Welsh nationalist party projected to become the largest party in the Senedd after May 2026

Last refreshed: 10 April 2026 · Appears in 1 active topic

Key Question

Could Plaid Cymru form the first Welsh nationalist government in Cardiff Bay?

Latest on Plaid Cymru

Common Questions
Who leads Plaid Cymru?
Rhun ap Iorwerth, who became leader in 2023 after Adam Price resigned.
What is in the Plaid Cymru 2026 manifesto?
Free childcare from 9 months to 4 years, a Welsh Child Payment (Cynnal) of £10 per week for children 0-6 in Universal credit households, 10 new surgical hubs, and a £500,000 national commission on constitutional options — with no independence referendum in the first term.
How many Senedd seats is Plaid Cymru projected to win in 2026?
YouGov MRP projects 43 seats — a majority of the new 96-seat chamber. PollCheck gives Plaid 28.4% of the vote, narrowly ahead of Reform UK.
What does Plaid Cymru stand for?
Plaid Cymru campaigns for Welsh independence and greater autonomy from Westminster. In 2026 the party deferred a first-term independence referendum but established a constitutional commission as a commitment.

Background

Plaid Cymru (Party of Wales) is the Welsh nationalist and social-democratic party founded in 1925, campaigning for Welsh independence and greater autonomy from Westminster. It currently holds 13 Senedd seats in the outgoing chamber, making it the joint second-largest party alongside the Welsh Conservatives. The 2026 Senedd election under closed-list PR is projected to transform Plaid's position dramatically: YouGov's MRP puts the party on 43 seats — a majority of the new 96-seat chamber — while the PollCheck aggregate gives it 28.4 per cent, narrowly ahead of Reform UK on 27.6 per cent.

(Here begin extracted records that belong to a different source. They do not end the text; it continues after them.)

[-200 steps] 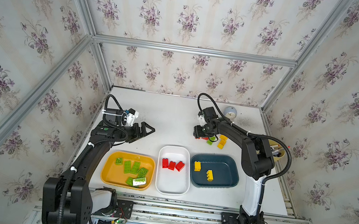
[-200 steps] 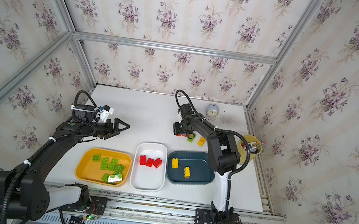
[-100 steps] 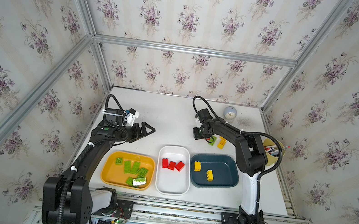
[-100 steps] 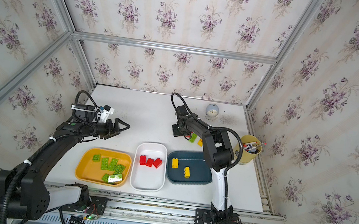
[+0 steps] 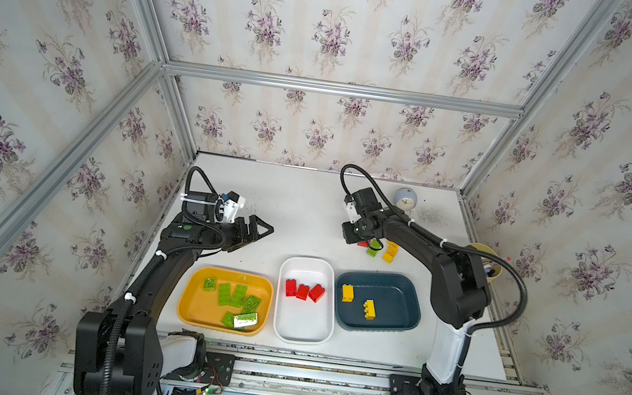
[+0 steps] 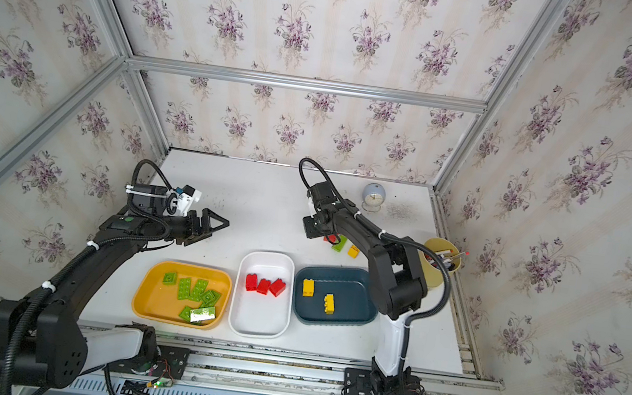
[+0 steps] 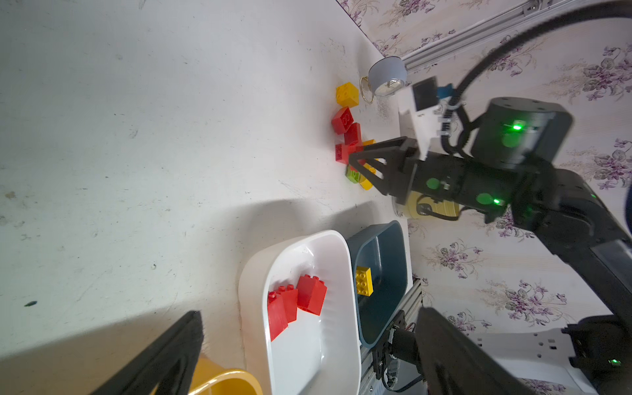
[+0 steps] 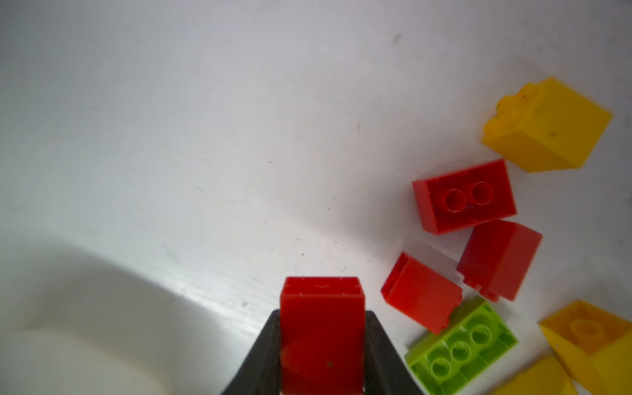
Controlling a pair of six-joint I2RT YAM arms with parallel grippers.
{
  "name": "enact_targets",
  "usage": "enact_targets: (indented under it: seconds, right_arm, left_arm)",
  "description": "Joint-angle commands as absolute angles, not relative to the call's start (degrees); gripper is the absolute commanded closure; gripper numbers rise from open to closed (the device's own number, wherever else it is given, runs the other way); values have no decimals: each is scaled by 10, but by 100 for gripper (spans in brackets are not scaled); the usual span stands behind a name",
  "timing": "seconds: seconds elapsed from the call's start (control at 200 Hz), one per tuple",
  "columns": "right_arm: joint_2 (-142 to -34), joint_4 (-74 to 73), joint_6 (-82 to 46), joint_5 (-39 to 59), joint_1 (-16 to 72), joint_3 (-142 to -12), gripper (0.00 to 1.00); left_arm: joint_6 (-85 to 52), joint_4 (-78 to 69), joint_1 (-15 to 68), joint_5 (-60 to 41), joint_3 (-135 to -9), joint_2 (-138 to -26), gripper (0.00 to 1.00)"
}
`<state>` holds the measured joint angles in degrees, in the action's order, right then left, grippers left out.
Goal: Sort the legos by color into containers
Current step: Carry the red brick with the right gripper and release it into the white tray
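Your right gripper (image 8: 323, 319) has its jaws clamped on a red brick (image 8: 321, 304), with one black finger pressed flat against each side, low over the white table (image 8: 171, 136); you cannot tell whether the brick is lifted clear of it. Close beside it lies the loose pile (image 8: 499, 260): three more red pieces, a lime green brick (image 8: 461, 349) and some yellow ones, several of them touching. In both top views you see that gripper at the far right part of the table, beyond the trays, with the green brick and a yellow brick (image 5: 390, 253) showing beside the arm. Your left gripper (image 5: 256, 234) hangs over bare table on the left, beyond the orange-yellow tray (image 5: 190, 307), jaws wide apart and holding nothing. That tray holds only green bricks (image 5: 237, 296). The white tray (image 5: 302, 331) in the middle holds three red bricks (image 5: 303, 290) side by side. The dark blue tray (image 5: 392, 327) on the right holds two yellow bricks (image 5: 347, 293), apart from each other. The three trays sit in a row along the near edge
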<state>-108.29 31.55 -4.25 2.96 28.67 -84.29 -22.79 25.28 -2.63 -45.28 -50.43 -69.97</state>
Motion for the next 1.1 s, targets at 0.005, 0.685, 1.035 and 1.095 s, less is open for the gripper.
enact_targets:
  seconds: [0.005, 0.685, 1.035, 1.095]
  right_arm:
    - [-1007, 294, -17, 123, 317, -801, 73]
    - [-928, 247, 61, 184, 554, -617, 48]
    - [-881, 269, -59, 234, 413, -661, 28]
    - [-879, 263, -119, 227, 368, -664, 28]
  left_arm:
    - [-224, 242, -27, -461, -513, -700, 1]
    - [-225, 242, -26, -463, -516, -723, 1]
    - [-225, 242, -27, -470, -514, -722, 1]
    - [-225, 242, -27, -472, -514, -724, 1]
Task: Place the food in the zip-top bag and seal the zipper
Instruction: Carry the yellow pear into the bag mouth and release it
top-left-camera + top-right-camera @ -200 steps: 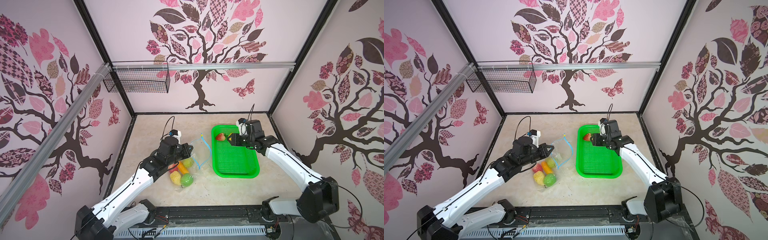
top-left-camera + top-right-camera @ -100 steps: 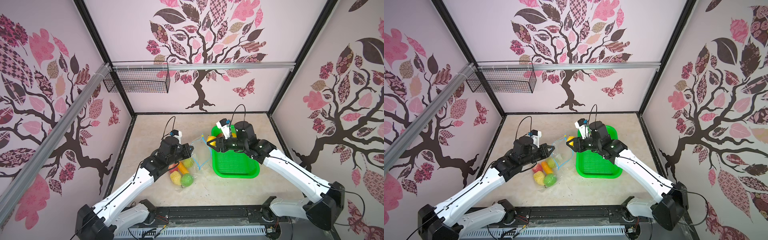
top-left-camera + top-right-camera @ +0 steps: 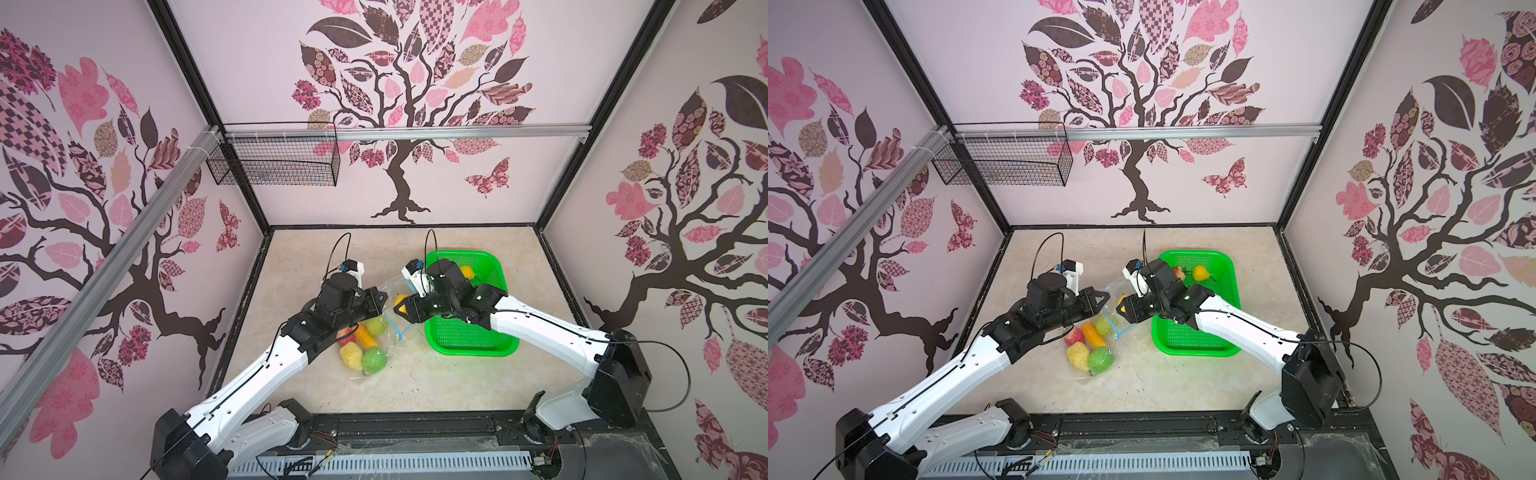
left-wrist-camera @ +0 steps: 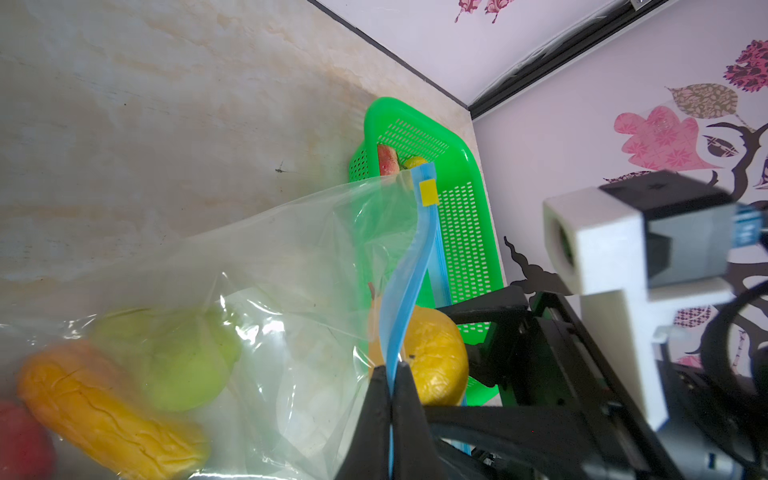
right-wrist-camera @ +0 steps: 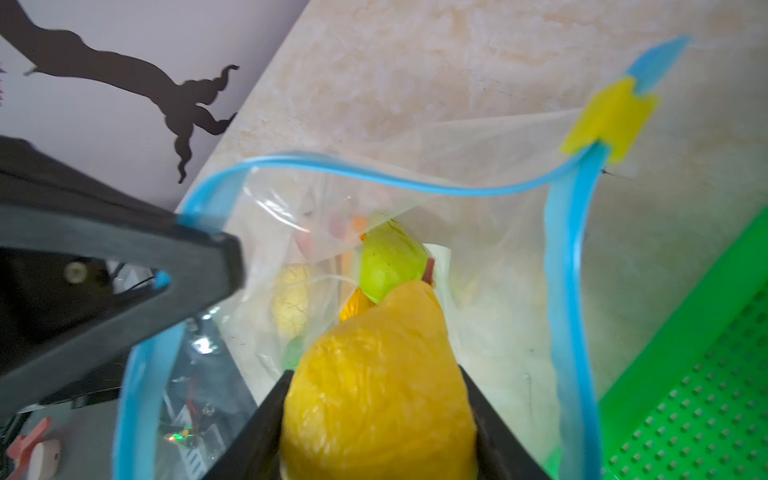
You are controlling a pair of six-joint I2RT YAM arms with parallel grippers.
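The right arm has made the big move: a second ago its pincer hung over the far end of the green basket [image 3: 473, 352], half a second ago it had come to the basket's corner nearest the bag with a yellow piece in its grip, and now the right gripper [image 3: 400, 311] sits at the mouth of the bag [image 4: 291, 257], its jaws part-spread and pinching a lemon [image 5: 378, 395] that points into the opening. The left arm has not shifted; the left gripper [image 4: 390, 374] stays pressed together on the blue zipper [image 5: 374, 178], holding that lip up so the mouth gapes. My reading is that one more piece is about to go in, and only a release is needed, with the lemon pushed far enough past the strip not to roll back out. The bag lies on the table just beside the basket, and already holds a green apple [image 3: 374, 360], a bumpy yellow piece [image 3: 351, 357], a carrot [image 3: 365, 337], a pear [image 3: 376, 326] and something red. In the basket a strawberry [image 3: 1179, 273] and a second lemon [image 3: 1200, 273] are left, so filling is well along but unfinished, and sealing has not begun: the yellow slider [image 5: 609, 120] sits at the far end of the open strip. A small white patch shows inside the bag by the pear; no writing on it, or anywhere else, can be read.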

Plaid is led by Rhun ap Iorwerth, who became leader in 2023 following Adam Price's resignation. The party launched its Senedd manifesto on 28 February 2026 at Newport, pledging free childcare from 9 months to 4 years, a Welsh Child Payment (Cynnal) of £10 per week for children aged 0-6 in Universal credit households, and 10 new surgical hubs for hip, knee, hernia and cataract procedures. The manifesto commits to no independence referendum in a first term but would establish a £500,000 national commission to examine constitutional options. Wales Governance Centre research described Welsh political realignment as consolidation not conversion: progressive voters moving from Labour to Plaid within the Welsh/Left bloc.

A Plaid-led Welsh Government would mark the most significant shift in the devolution settlement since 1999, with immediate consequences for the independence debate, the relationship between Cardiff Bay and Westminster, and the model of co-operative governance that Welsh Labour built over 25 years. For readers watching the 7 May results, Plaid's seat count is the single number that will determine Wales's constitutional direction for the Parliament.